▶ [Exercise description]: When you reach the line with "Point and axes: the" in the data below, begin printing lines exactly, and stop once the line with "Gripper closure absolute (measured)" has been printed.

▶ [Given information]:
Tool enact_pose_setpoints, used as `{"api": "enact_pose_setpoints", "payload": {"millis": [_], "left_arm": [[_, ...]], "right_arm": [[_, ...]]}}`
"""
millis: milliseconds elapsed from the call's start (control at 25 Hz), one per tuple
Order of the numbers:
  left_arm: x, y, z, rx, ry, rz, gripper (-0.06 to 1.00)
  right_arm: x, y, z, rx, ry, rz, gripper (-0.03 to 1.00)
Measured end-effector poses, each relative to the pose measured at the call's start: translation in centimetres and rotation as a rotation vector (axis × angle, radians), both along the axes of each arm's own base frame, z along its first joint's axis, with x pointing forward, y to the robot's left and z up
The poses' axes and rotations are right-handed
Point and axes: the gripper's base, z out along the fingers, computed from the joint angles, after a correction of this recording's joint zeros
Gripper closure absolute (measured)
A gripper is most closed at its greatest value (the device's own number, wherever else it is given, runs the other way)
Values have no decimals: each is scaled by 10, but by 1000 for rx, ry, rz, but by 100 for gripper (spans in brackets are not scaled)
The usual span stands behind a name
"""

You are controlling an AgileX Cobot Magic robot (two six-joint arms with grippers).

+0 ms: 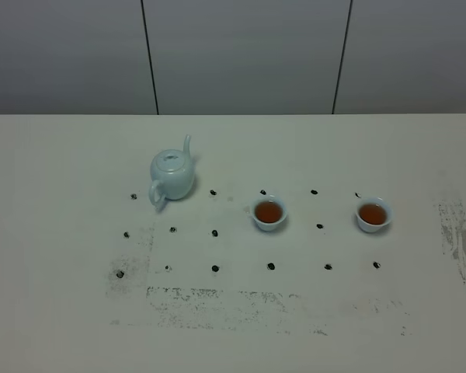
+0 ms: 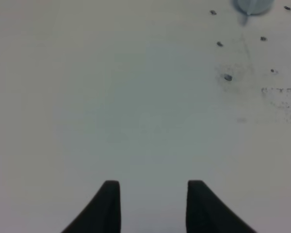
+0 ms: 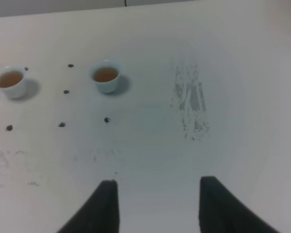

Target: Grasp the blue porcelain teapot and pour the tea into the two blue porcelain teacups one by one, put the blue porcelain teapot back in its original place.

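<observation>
The left gripper [image 2: 153, 206] hangs with its jaws parted and nothing between them, only bare worktop [image 2: 111, 111] close ahead; the teapot [image 2: 252, 6] stands far ahead of it and off to one side, upright among black dots. The right gripper [image 3: 155, 206] shows a gap between its fingers yet sits at its tightest, grasping nothing, with the nearer cup [image 3: 106, 76] well ahead and the second cup [image 3: 10, 81] farther across. Both cups already hold amber tea. The glazed pot looks hard, slick and breakable, fairly weighty if full; its loop handle [image 1: 155, 194] seems the safest hold.
</observation>
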Motion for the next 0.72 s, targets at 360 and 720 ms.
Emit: {"api": "enact_pose_setpoints", "payload": {"millis": [360, 720], "left_arm": [[0, 0, 0, 0, 1, -9, 59], [0, 0, 0, 0, 1, -9, 59]], "right_arm": [[0, 0, 0, 1, 0, 0, 60], [0, 0, 0, 1, 0, 0, 60]]}}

▶ [Problem solution]:
Point and axes: the gripper's base, z out along the fingers, computed from the joint angles, after a correction of this recording's joint zeros
Gripper closure absolute (measured)

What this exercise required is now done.